路智堅一臉奇怪地看著白檀,問道:“你是什么人,有什么事?”
白檀微微一笑,道:“小可白檀,敢問陸潛可是在這里嗎?”
聽到“陸潛”這個名字,路智堅微微一怔,問道:“你是什么人,跟陸潛是什么關系?”
白檀微笑著道:“我們青鱗是陸潛的未婚妻子,我們是來找他成親的。”
路智堅聽了,呆呆地看著白檀,一時間竟沒反應過來。
他從十六歲就開始經商,闖蕩江湖數十年,其心機、閱歷,不可謂不豐富。
可以說,這幾十年來,他路智堅,什么樣的人沒見過?
然而,今夜面對白檀,短短的兩句話,居然把他給整懵了!
路智堅一時間,竟有些語塞。
就在這時,他的耳邊,突然聽見身后黑斗篷人的傳音:“打發(fā)他走,不要惹他。”
路智堅聞言一怔,不過他立刻換了一副笑臉,道:“你說的陸潛,我不認識,更不在我們這兒。
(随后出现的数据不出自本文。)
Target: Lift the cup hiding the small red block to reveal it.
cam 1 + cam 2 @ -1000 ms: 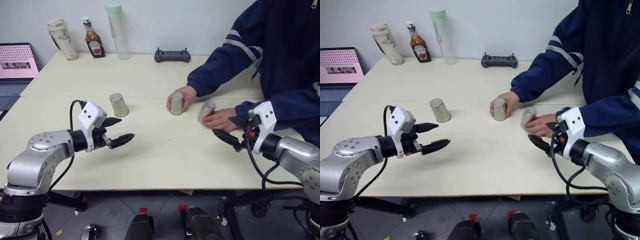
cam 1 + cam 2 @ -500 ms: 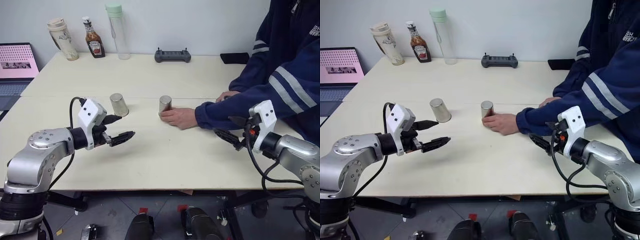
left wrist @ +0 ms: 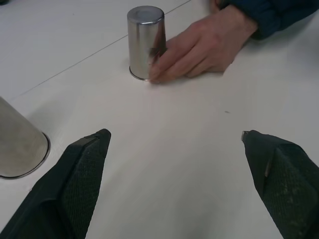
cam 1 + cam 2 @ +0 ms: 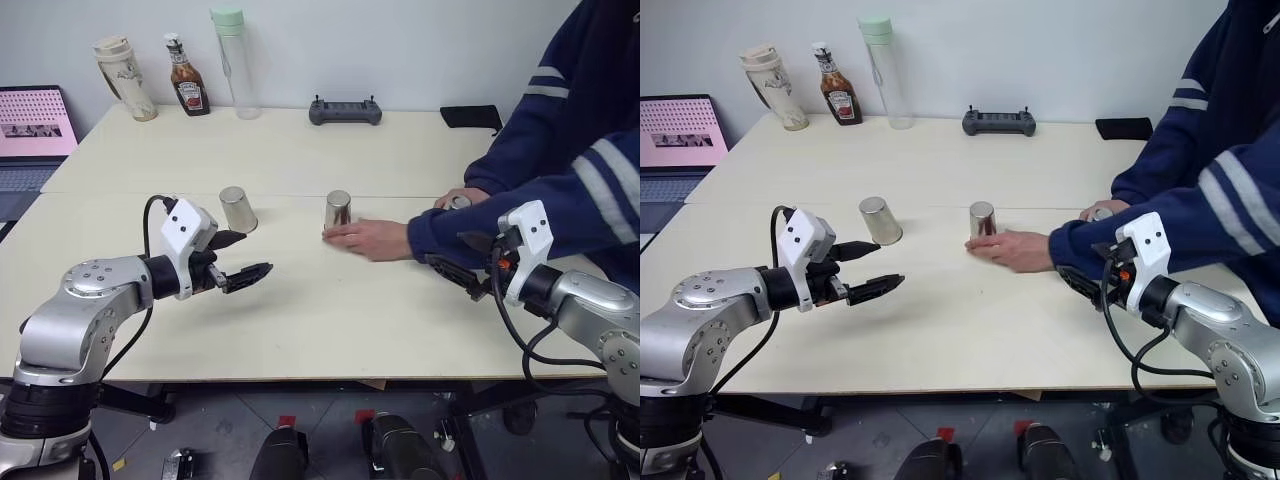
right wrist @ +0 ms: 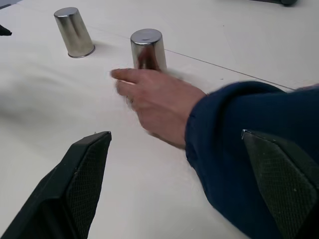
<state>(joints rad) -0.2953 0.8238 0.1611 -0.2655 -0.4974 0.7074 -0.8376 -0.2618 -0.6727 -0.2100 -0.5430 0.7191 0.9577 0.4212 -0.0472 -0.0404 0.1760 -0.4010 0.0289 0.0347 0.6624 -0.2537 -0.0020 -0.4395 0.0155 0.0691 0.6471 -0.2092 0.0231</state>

”
“哦……”
白檀聽了,臉上登時現出失望之色。
頓了一頓,他又沖路智堅拱了拱手,道:“既然沒有,那就告辭了。”
說罷,白檀一扭身,又向河灘跑去。
路智堅呆呆地望著白檀的背影,一臉懵逼。
等他跑遠了,路智堅才回頭看向黑斗篷人,道:“你認識此人?”
黑斗篷人道:“他不是人,而是一只已經化形了的白檀花妖。”
路智堅一怔,道:“花妖?男的?”
黑斗篷人道:“白檀花,是雌雄同體。”
路智堅一呆,道:“所以?”
黑斗篷人道:“雌雄同體,自己給自己授粉,不明白么?”
……
路智堅道:“他……很厲害?”
黑斗篷人道:“化形的妖,你說呢?
更何況,他們是三個。”
……
……
白檀一溜煙跑回河灘,臉不紅、心不跳、氣不喘,對青鱗道:“青鱗,我問了,陸潛沒在那里。”
青鱗聽了,臉上登時露出了失望之色。
白檀見狀,連忙安慰道:“青鱗,你別著急,我給他留了信……”
黑娃突然打斷了白檀,道:“白檀,你說,咱們給他留了信,他就一定會來嗎?”
白檀聞言一怔,臉上招牌式的微笑頓時消失不見了。
他眨了眨眼睛,道:“我聽說,人類是這樣做的。
我給他留了信,他看了,就會來。”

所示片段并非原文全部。